# INSTRUCTIONS FOR THE TASK
Your answer should show every line of the material below that includes "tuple".

# WORKING DATA
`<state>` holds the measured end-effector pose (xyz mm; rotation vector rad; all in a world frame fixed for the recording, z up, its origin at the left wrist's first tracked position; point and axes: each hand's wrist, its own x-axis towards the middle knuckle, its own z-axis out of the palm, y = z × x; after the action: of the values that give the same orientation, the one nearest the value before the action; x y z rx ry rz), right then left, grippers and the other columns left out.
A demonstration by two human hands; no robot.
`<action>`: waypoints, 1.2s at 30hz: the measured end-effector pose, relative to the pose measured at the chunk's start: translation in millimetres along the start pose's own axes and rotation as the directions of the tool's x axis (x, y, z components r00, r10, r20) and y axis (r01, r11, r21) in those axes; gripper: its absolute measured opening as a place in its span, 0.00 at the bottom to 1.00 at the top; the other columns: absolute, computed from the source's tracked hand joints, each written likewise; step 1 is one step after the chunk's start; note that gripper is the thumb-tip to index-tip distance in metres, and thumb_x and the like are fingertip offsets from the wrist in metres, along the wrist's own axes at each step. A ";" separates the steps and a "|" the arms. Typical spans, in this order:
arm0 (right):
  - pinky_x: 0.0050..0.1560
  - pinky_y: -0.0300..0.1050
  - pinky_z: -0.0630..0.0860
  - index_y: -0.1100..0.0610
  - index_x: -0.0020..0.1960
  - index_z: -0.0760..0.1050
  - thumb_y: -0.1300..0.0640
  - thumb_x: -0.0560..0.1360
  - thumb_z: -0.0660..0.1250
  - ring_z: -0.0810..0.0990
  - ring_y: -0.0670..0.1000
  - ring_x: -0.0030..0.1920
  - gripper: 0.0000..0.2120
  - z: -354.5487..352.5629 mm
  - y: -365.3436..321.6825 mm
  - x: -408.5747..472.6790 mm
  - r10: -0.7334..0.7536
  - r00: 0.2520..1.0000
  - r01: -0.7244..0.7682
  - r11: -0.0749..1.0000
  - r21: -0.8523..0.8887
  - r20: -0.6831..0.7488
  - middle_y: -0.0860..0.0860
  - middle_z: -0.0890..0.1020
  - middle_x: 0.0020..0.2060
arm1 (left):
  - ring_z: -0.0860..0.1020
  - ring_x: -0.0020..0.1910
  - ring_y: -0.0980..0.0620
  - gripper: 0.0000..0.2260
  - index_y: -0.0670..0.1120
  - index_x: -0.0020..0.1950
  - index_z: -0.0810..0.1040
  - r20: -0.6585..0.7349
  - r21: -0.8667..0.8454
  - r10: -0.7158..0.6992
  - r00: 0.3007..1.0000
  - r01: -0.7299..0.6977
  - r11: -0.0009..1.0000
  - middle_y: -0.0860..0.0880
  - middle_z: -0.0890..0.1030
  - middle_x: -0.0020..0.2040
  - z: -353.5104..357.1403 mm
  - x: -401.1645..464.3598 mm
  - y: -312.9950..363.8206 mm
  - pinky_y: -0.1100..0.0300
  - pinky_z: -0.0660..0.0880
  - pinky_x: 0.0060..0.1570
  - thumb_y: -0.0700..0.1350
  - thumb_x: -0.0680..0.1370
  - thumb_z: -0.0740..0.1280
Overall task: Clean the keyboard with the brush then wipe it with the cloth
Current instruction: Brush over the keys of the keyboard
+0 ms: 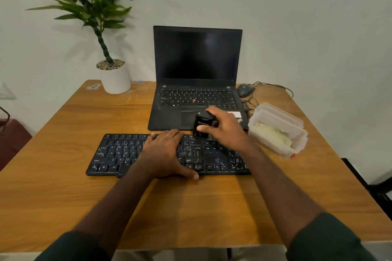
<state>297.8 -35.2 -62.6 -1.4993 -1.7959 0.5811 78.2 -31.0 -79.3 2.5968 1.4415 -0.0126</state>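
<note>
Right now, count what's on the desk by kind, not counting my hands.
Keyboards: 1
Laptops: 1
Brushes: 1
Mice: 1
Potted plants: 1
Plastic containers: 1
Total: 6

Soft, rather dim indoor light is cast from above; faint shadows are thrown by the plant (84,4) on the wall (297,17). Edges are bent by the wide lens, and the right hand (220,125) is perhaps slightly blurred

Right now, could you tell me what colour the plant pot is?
White, seen in the head view: plant pot.
</note>
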 end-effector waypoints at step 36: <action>0.52 0.48 0.81 0.51 0.55 0.76 0.53 0.74 0.76 0.81 0.45 0.49 0.13 19.2 -24.6 2.4 -0.032 0.999 0.033 0.998 0.045 -0.039 0.44 0.82 0.46 | 0.50 0.79 0.53 0.61 0.51 0.81 0.48 -0.092 -0.025 -0.042 0.995 0.039 0.999 0.53 0.52 0.81 15.4 -22.8 -13.6 0.41 0.41 0.77 0.84 0.58 0.58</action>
<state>267.1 -36.4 -56.5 -1.4388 -1.7632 0.5696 55.8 -45.5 -94.4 2.5806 1.5154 0.1205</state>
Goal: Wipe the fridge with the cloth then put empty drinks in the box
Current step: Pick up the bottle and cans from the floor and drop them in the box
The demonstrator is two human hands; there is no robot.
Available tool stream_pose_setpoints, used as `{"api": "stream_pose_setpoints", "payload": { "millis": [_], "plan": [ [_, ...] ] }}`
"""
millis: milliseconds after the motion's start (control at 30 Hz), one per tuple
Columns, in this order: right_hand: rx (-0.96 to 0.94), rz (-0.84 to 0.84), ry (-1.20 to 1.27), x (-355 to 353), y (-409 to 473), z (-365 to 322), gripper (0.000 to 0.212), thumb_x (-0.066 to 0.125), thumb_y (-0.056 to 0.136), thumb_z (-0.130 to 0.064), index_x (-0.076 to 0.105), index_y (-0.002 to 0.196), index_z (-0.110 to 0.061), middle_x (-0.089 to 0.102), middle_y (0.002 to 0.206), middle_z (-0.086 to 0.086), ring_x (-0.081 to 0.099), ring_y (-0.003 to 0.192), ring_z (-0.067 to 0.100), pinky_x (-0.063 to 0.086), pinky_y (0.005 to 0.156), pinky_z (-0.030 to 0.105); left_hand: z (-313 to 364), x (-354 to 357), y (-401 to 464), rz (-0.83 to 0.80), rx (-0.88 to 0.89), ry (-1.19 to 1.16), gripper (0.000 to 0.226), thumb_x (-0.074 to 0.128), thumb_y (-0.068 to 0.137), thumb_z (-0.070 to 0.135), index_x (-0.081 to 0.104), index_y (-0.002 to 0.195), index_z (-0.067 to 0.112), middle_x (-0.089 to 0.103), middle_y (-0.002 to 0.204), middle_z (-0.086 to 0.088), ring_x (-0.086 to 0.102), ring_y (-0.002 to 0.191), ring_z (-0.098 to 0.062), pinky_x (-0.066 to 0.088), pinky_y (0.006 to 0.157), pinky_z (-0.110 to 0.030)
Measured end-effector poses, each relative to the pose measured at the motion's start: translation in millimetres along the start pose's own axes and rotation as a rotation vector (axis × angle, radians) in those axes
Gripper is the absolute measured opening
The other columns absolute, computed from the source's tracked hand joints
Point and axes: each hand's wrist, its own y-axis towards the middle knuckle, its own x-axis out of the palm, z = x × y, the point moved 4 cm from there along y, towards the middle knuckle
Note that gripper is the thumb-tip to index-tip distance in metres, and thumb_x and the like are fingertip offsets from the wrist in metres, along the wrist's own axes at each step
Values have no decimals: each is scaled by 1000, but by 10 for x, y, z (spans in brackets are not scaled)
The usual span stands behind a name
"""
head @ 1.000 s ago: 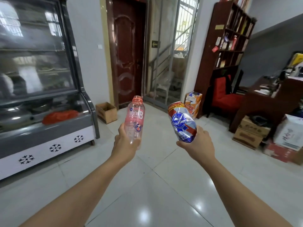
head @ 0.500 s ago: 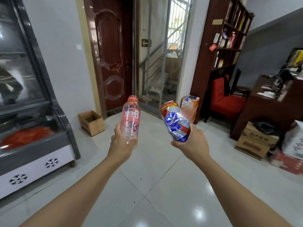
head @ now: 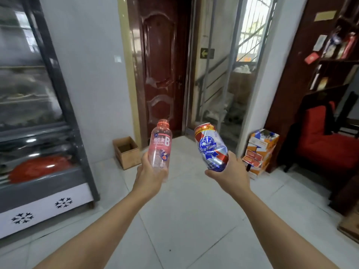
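My left hand (head: pixel 150 174) grips the lower part of a clear pink plastic bottle (head: pixel 160 145), held upright with no cap on it. My right hand (head: pixel 232 172) grips the base of a dented blue, white and red can (head: pixel 211 147), tilted to the left. Both are held out in front of me above the tiled floor. A small open wooden box (head: pixel 127 152) stands on the floor by the wall, just beyond and left of the bottle. The glass-fronted fridge (head: pixel 38 133) fills the left side, with a red cloth (head: pixel 38 167) lying on its lower ledge.
A dark red door (head: pixel 161 70) and a glass doorway to a stairwell lie ahead. An orange carton (head: pixel 261 151) stands at the wall corner on the right. Further right are a red chair (head: pixel 326 142) and a dark bookshelf (head: pixel 330 45). White floor tiles stretch between me and the box.
The view has moved forward and turned toward the wooden box, which now looks closer. Both hands still hold the bottle and the can out in front.
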Motion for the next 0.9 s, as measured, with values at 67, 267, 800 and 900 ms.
{"api": "stream_pose_setpoints", "payload": {
  "millis": [67, 267, 800, 900],
  "plan": [
    [-25, -32, 11, 90, 421, 41, 83, 82, 62, -47, 42, 129, -19, 52, 120, 3, 53, 107, 18, 44, 79, 29, 30, 157, 294, 34, -39, -22, 78, 59, 67, 34, 25, 138, 32, 51, 118, -1, 55, 100, -21, 54, 77, -37],
    [-63, -129, 27, 581, 1561, 94, 87, 81, 62, -49, 40, 132, -19, 52, 121, 2, 54, 106, 16, 50, 80, 29, -41, 507, 1211, 106, -106, 24, 81, 60, 72, 36, 18, 141, 31, 48, 123, -2, 54, 102, -23, 50, 77, -33],
    [-67, -140, -20, 1720, 4792, 45, 93, 80, 61, -55, 36, 135, -20, 51, 122, 0, 56, 107, 16, 55, 84, 34, -107, 1491, 4492, 144, -125, 41, 77, 64, 81, 31, 17, 142, 30, 47, 128, -7, 55, 107, -25, 54, 84, -42],
    [-82, -162, 3, 1993, 5399, 22, 92, 80, 61, -53, 36, 135, -21, 51, 123, 0, 55, 108, 16, 55, 85, 33, -102, 1685, 5035, 149, -151, 87, 76, 62, 82, 33, 16, 142, 30, 46, 125, -4, 55, 106, -25, 53, 86, -44]
  ]
}}
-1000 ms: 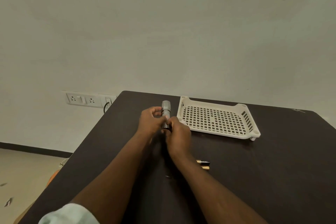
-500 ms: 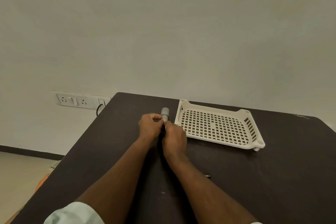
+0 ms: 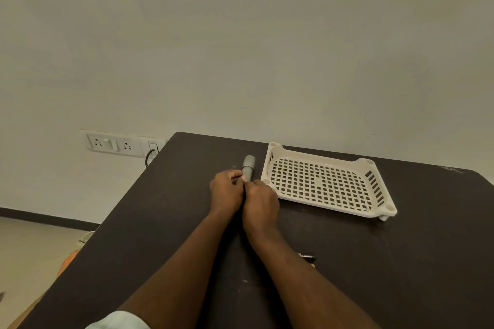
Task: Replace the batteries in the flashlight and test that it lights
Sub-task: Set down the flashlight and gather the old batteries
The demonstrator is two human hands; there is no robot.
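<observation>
A small grey flashlight (image 3: 248, 166) points away from me over the dark table (image 3: 165, 222), its head end sticking out beyond my fingers. My left hand (image 3: 226, 191) grips its body from the left. My right hand (image 3: 260, 201) is curled round its near end, which is hidden under my fingers. The two hands touch. Loose batteries (image 3: 307, 257) lie on the table just right of my right forearm, partly hidden by it.
A white perforated plastic tray (image 3: 373, 212) stands to the right of my hands, close to the flashlight. The table's left edge runs diagonally, with the floor below. A wall socket panel (image 3: 117, 144) with a plugged cable sits at the far left.
Both hands have closed in tighter round the flashlight, so less of it shows, and it has tilted away from me. The camera view shifted a little; my forearm now covers more of the batteries.
</observation>
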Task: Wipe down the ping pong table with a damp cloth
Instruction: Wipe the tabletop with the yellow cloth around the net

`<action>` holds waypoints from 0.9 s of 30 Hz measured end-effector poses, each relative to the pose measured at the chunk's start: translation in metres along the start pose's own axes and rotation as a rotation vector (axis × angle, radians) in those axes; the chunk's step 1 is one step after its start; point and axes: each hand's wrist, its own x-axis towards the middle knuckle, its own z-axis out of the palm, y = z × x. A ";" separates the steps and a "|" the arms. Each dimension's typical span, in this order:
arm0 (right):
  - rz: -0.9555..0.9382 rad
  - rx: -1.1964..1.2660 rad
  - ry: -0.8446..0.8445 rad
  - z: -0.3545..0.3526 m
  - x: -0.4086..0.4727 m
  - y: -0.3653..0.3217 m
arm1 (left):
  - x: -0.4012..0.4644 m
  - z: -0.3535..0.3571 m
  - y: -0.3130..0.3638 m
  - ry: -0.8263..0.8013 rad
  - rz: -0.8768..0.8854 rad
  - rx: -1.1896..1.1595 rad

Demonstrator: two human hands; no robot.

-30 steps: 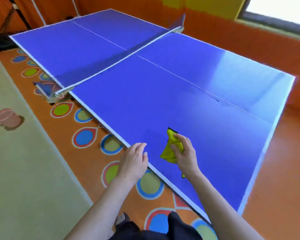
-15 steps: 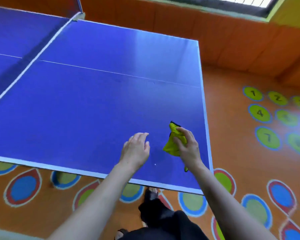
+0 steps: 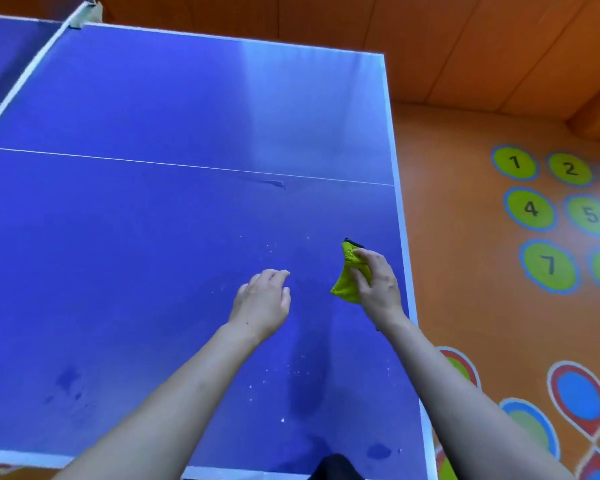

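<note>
The blue ping pong table [image 3: 153,237] fills most of the view, with a white centre line and white edges. My right hand [image 3: 378,282] grips a bunched yellow-green cloth [image 3: 349,277] above the table near its right edge. My left hand [image 3: 262,301] hovers over the surface to the left of the cloth, fingers loosely curled and holding nothing. White specks and dark damp patches dot the surface around and below my hands. A dark smear [image 3: 274,183] lies by the centre line.
The net [image 3: 25,77] and its post [image 3: 89,13] sit at the top left. An orange floor with numbered green circles [image 3: 530,209] lies to the right of the table. An orange wall [image 3: 430,46] runs behind the table's far edge.
The view has swung right and closer over the table's corner. Both arms reach farther over the surface. The right hand still holds the cloth, now close to the right edge.
</note>
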 end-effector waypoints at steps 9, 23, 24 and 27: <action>0.022 -0.447 -0.219 0.032 0.080 0.090 | 0.114 0.037 0.008 -0.176 0.011 0.143; 0.061 -0.654 -0.189 0.071 0.106 0.124 | 0.142 0.088 -0.003 -0.500 0.178 0.492; 0.071 -0.653 -0.172 0.074 0.112 0.124 | 0.142 0.088 -0.003 -0.514 0.172 0.488; 0.097 -0.631 -0.118 0.080 0.126 0.122 | 0.145 0.084 -0.002 -0.539 0.168 0.482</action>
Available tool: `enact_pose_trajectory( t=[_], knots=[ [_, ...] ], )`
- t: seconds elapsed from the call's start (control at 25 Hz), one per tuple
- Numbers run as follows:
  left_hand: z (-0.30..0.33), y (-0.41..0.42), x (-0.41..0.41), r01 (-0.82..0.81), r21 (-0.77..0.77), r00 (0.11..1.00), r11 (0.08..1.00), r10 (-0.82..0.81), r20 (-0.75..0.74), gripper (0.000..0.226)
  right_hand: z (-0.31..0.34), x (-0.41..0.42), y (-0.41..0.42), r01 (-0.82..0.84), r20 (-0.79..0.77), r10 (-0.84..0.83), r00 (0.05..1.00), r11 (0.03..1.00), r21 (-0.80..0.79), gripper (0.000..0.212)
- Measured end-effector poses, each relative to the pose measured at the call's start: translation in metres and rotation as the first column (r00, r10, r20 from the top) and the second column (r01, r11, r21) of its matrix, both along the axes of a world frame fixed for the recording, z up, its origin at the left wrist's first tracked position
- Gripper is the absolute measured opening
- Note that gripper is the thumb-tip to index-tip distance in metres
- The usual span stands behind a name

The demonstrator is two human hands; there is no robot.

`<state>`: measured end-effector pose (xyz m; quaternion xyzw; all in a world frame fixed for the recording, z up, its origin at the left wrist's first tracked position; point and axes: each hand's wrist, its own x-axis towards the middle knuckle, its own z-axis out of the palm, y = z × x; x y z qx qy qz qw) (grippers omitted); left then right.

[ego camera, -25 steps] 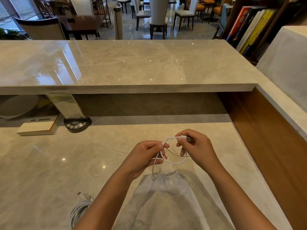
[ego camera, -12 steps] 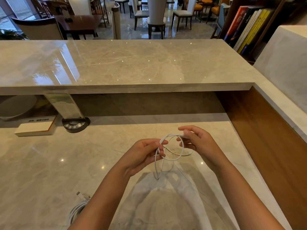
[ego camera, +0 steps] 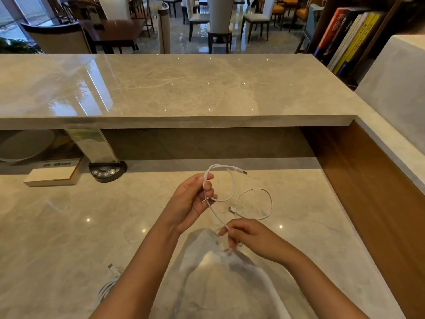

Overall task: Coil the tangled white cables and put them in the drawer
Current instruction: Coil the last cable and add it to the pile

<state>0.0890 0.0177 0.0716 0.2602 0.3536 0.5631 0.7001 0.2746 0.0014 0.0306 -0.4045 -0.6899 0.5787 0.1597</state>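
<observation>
Two white cables are showing. One white cable (ego camera: 218, 199) is being held above the tabletop (ego camera: 69, 226): it is arching up from the left hand (ego camera: 190, 203) into a loop, its metal plug (ego camera: 244, 172) sticking out to the right at the top, then running down in a straight stretch to the right hand (ego camera: 250, 238), and beyond that curling into a second loop (ego camera: 264, 203) that is lying on the marble with its small end plug (ego camera: 231, 208) pointing left. The second white cable (ego camera: 108, 288) is lying bundled on the tabletop near the lower left, partly hidden by the left forearm, one connector (ego camera: 112, 268) poking out.

Both hands are in view. The left grip is closed on the cable, pinching it between thumb and curled fingers. The right grip is also closed on it, fingertips pinching the strand lower down.

Compared with half a second ago, the right hand is no longer up at the plug beside the left hand; it is now sitting lower and nearer the body, the strand between the hands is pulled out straight, and the far end is resting on the marble instead of dangling

Further out, one book (ego camera: 53, 177) and one dark round-based stand (ego camera: 107, 172) are sitting at the back left
</observation>
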Motion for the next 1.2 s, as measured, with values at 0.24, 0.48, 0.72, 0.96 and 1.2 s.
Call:
enact_pose_trajectory(
  t=[0.24, 0.48, 0.72, 0.96, 1.2],
  knots=[
    [-0.006, 0.002, -0.014, -0.087, 0.026, 0.991, 0.996, 0.089, -0.095, 0.023, 0.019, 0.058, 0.038, 0.018, 0.250, -0.054, 0.967, 0.989, 0.145, 0.016],
    [-0.004, 0.002, -0.014, -0.073, 0.071, 0.986, 0.995, 0.083, -0.143, 0.024, 0.032, 0.079, 0.060, -0.094, 0.395, 0.050, 0.917, 0.991, 0.092, 0.016],
    [-0.003, -0.004, -0.019, 0.011, 0.045, 0.977, 0.999, -0.001, -0.211, 0.024, 0.043, 0.067, 0.076, 0.164, 0.477, -0.179, 0.860, 0.984, 0.074, 0.036],
    [-0.009, -0.009, -0.010, 0.107, -0.016, 0.936, 0.994, -0.106, -0.335, 0.023, 0.061, 0.026, 0.094, 0.320, 0.485, -0.379, 0.788, 0.925, 0.203, 0.030],
    [-0.017, -0.010, -0.008, -0.055, -0.073, 0.927, 0.996, 0.024, -0.375, 0.023, 0.083, 0.004, 0.069, 0.459, 0.011, -0.461, 0.887, 0.881, -0.117, 0.029]
  ],
)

# EXERCISE OUTPUT
millis: milliseconds after the motion's start (control at 30 Hz), one per tuple
- t: seconds elapsed from the call's start (control at 25 Hz), one per tuple

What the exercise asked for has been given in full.